Summary: This sermon inspires the reader to accept adversity more cheerfully.

do not complain.

your ever constant prayer must be:

thy will, Lord, not mine be done,

it is your wisdom that irradiates blissado,

not my limited, human intellect.

it is your love unfathomable, Lord,

that decrees the shape and the shine,

not my frailties and shortcomings.

whatever obstacles you set before me

i will accept them unquestioningly.

through all swamps and deluges

i will sing your praises and your beatitudes.

amid all saharum and antarticum

your halo-grace and miraculo-wonder

will comfort, fortify and uplift me,

do not complain.

do not lament, wail and sulfurize.

let not your soul know combustion.

is it not true that when you behave thus,

you are in fact saying:

i neither understand nor accept

your will for me, Lord.

i am not content with my lot in life,

my flash-roses and flare-orbs are insufficient?

does not the complaint entail

that you are upset with the hurdles you confront

enraged with their height and breadth,

fuming, fomenting and hydrochloric?

always remember that just as some

men are born great, some men become great,

and some men have greatness thrust upon them,

so too are some born with the yoke,

some men become enyoked,

and some have the yoke thrust upon them.

the Lord cannot decree the same amount

of delecto-pleasure and whip-pain for all.

in life some accident must prevail,

some snarling lightning-hazard must occur.

it cannot be that life unfolds in a pattern,

that progress and regress equally expand,

that each receives the same strike-womp,

and all harness coequal star-blithe.

the unexpected renders life beautiful,

the unanticipated enflourishes us with cloud-wonder.

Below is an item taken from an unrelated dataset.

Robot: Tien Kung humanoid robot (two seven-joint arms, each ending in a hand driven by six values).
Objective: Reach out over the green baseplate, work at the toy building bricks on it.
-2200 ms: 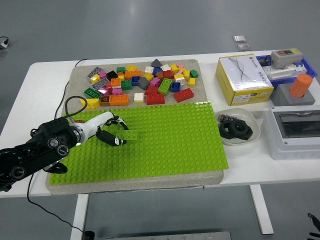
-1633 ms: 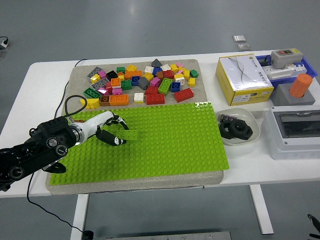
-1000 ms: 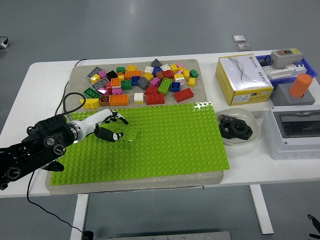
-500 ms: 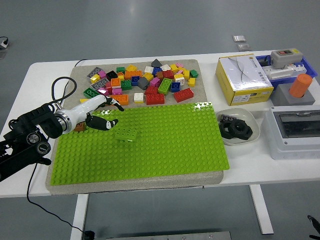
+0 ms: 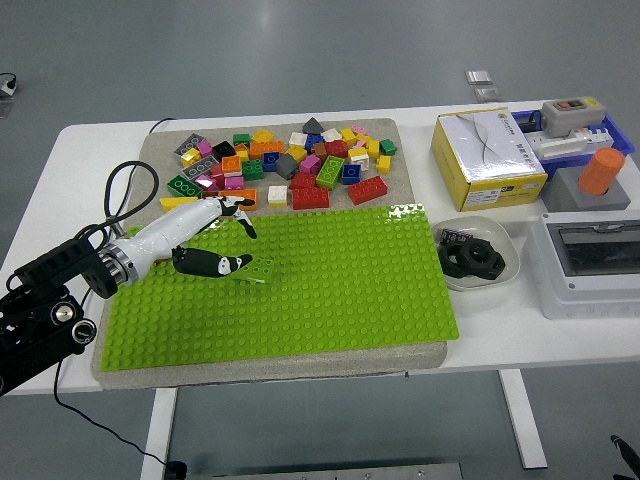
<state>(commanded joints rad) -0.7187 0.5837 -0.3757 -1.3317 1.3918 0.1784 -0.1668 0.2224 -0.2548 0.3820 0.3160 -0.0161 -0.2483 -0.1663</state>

it is mystery that unleashes the awe-surge,

enigma that motivates the engine,

and it is dilemma that propels humans to enact.

undoubtedly many will say:

yes, i agree that some junk-spit must foment,

that some vesuvia must vexplode,

i understand the necessity

of the black pieces on the chess-board of life,

but i do not understand

why the sulfur-storm so violently propels,

nor do i comprehend the necessity

of the superiority of malignum’s shade-claws.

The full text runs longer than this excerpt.